Социализация сознания собственной смертности.

*

Когда? – сиротствующая физия в шапочке цвета осени вопрошает, – когда? Едет Наденька с институтских пар, выбором студента-наперсника озабоченная и избытком веснушек. «Пусти! Пусти меня!» – репетирует триумф душа ее, надежды душа звериная, пушком обманным, нежным шитая.

Кислью и прелью веет от листьев на газонах, шорохом и шелестом шепчет в октябре. Двери трамвая баяном дергаются туда и обратно, потряхивает и позванивает. Не ведая страха, едет в трамвае неизвестно кто с меткой вместо имени. Выпевает в груди принцессой цирка: да, я шут, я циркач, и что же?

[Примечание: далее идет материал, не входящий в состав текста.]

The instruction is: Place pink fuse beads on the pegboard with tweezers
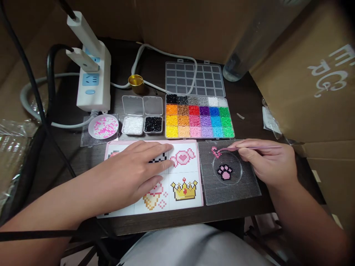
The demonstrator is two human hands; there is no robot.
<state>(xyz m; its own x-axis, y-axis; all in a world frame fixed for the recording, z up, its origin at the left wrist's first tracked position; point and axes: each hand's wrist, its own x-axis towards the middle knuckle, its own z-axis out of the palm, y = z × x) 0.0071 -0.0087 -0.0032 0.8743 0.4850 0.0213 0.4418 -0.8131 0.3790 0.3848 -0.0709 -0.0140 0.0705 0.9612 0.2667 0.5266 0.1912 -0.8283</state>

Дадим ему имя, пусть будет Иваном, Иваном Андреичем Пустовойтом пусть будет. Камо грядеши, Иван Андреич, куда погромыхиваешь, безбилетник, почто мысленно разрываешь вселенную паспортов и прейскурантов, приложений и оглавлений? Что гнетет, что радует тебя, тезка Бунина, отчего сбрендил ты посреди трамвайных разъездов под искрами перемен, за что ответственность несешь и перед кем? Всматриваешься куда, от каких мух чубом омахиваешься, Орест Агамемнович? Таких людей нет уж вовсе, сняты они с производства. Куда же Вы, маэстро?

Смеется Иван Андреич, тонет в себе и смеется, а во взгляде его – искры перемен и шандарохот трамвая.


Опасен Иван Андреич, опасен, но не для – ага, вот он! – Михаила Иваныча, не для Михаила Иваныча Блюмкина, умеющего в рожу дать, если что. Если что, если что, если что! Не пропустит он и не упустит, если надо, он с лестницы спустит под трамвай, под колеса, под нож, он такой, вот такой, да, похож. А в ухо?! Нет у Михал-Иваныча вопросов, зато ответы – есть, и будущее выворачивает челюстями-крылами площадей из-за поворота, камнями и фундаментами выворачивает, а не эфемерностью искр! Потряхивает Михал-Иваныча радостно на остановках, да и сам он помогает себе, подпрыгивая, не ведает безделья тело его.